Deutschland und der Ukrainekrieg
Der Ukrainekrieg: Der Zusammenhalt Europas in der Distanzierung vom amerikanisch-israelischen Waffengang in Nahost ist vor allem deswegen wichtig, weil Merz die politischen, militärischen und finanziellen Kräfte Europas zusammenhalten will, um weiter die Ukraine in ihrem Abwehrkampf gegen Russland unterstützen zu können. Am Montag sprach er von einer „strategischen Einsicht“, dass die Kriege in Iran und in der Ukraine miteinander verbunden seien. Russland werde „jede Chance“ nutzen, die NATO zu testen und die Ukraine zu schwächen. „Präsident Trump hat vor zwei Wochen gebeten, im Sinne einer Lastenteilung die deutsche Präsenz an der Ost- und Nordflanke der NATO beizubehalten.“ Das werde Deutschland tun. Hier kann Merz also die Kritik an Washington wegen des Irankriegs mit einer ausgestreckten Hand verbinden.

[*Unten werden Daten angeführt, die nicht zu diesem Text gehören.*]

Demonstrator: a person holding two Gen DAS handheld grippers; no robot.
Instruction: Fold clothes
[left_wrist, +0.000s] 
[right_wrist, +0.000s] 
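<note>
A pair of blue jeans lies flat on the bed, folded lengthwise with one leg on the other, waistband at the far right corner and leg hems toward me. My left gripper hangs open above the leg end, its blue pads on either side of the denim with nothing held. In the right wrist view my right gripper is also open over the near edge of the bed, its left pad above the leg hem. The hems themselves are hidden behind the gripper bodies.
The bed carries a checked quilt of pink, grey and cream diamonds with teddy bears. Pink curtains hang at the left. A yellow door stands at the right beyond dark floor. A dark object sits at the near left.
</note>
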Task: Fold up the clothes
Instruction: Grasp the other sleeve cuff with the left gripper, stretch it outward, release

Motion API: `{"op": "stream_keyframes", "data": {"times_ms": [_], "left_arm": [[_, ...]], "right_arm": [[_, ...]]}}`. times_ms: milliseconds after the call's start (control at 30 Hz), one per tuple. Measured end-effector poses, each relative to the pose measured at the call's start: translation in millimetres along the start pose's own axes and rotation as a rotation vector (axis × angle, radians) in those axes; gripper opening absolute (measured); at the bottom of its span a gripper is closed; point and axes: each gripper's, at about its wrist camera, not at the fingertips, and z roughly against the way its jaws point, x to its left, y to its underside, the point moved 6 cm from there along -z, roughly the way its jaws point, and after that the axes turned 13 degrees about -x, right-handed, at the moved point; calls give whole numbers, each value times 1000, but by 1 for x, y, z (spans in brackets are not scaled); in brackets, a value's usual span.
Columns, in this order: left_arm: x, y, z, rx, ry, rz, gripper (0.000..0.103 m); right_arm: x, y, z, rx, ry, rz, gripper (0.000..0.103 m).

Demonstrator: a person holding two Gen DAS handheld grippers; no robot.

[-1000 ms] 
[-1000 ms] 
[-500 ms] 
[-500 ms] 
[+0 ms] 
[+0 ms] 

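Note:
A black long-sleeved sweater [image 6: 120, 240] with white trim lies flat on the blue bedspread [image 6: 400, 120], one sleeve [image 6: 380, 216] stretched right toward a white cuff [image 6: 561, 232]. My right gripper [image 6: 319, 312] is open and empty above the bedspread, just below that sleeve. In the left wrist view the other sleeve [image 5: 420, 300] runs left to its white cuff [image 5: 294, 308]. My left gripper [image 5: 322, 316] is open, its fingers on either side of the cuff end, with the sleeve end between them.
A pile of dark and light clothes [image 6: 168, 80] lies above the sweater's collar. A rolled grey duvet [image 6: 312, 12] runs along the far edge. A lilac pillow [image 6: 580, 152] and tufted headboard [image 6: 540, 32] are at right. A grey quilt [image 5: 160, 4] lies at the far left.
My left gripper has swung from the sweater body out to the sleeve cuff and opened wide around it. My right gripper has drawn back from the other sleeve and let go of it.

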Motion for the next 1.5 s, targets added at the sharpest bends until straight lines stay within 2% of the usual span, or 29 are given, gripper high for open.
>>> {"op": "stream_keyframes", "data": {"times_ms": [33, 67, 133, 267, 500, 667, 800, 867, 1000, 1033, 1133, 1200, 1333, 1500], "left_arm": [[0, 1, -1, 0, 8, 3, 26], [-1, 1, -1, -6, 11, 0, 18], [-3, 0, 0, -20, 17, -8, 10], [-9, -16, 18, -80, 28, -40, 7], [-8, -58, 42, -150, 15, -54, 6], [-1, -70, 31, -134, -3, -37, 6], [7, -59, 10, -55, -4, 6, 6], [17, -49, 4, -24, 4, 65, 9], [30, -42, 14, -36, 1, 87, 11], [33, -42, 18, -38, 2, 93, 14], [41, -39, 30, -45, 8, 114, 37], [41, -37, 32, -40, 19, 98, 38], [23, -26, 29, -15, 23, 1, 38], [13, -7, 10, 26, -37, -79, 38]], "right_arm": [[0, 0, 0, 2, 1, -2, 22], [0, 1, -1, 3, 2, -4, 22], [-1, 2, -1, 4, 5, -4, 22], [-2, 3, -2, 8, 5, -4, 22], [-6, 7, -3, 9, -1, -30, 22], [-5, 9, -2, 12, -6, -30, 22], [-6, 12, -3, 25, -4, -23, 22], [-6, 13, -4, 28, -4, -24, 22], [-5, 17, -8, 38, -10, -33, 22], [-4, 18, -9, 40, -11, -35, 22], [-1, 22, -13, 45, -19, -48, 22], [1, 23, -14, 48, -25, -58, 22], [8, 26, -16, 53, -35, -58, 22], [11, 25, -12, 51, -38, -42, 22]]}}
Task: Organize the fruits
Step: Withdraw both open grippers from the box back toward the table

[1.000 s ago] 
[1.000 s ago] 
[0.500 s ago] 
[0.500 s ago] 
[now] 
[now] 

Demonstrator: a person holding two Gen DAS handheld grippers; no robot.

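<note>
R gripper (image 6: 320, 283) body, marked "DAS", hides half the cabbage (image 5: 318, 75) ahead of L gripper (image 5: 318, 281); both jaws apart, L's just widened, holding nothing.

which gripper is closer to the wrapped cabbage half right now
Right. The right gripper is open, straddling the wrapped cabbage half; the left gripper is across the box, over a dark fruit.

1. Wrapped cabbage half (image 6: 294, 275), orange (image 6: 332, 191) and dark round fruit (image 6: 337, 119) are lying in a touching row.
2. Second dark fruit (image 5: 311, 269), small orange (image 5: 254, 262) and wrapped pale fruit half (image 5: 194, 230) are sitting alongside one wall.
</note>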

Die Innenpolitik: Obwohl es einige wenige Stimmen in der Unionsfraktion gibt, die sich eine Beteiligung Deutschlands im Nahen Osten vorstellen können, bekräftigte der Erste Parlamentarische Geschäftsführer Steffen Bilger am Dienstag, dass es eine breite Unterstützung für den Kurs von Merz gebe. Die Sorgen des Kanzlers und der Fraktion gelten besonders den wirtschaftlichen Folgen des Krieges im Nahen Osten, allen voran den enorm gestiegenen Spritpreisen. Hier sucht man nach Erleichterung für Unternehmen und Verbraucher. Die jüngsten, zarten Signale für eine Belebung der Wirtschaft sollen nicht gleich wieder ins Gegenteil verkehrt werden.
Schließlich ist es auch möglich, dass Friedrich Merz sich an den Januar 2003 erinnert, als der damalige sozialdemokratische Kanzler Gerhard Schröder in einem Kino in Goslar die Gründe für einen Krieg der Amerikaner gegen den Irak anzweifelte und ankündigte, dass „sich Deutschland unter meiner Führung an einer militärischen Intervention im Irak nicht beteiligen“ werde. Dafür bekam er viel Zuspruch. Gegen einen amerikanischen Krieg zu sein, kann auch heute im deutschen Wahlvolk noch verfangen.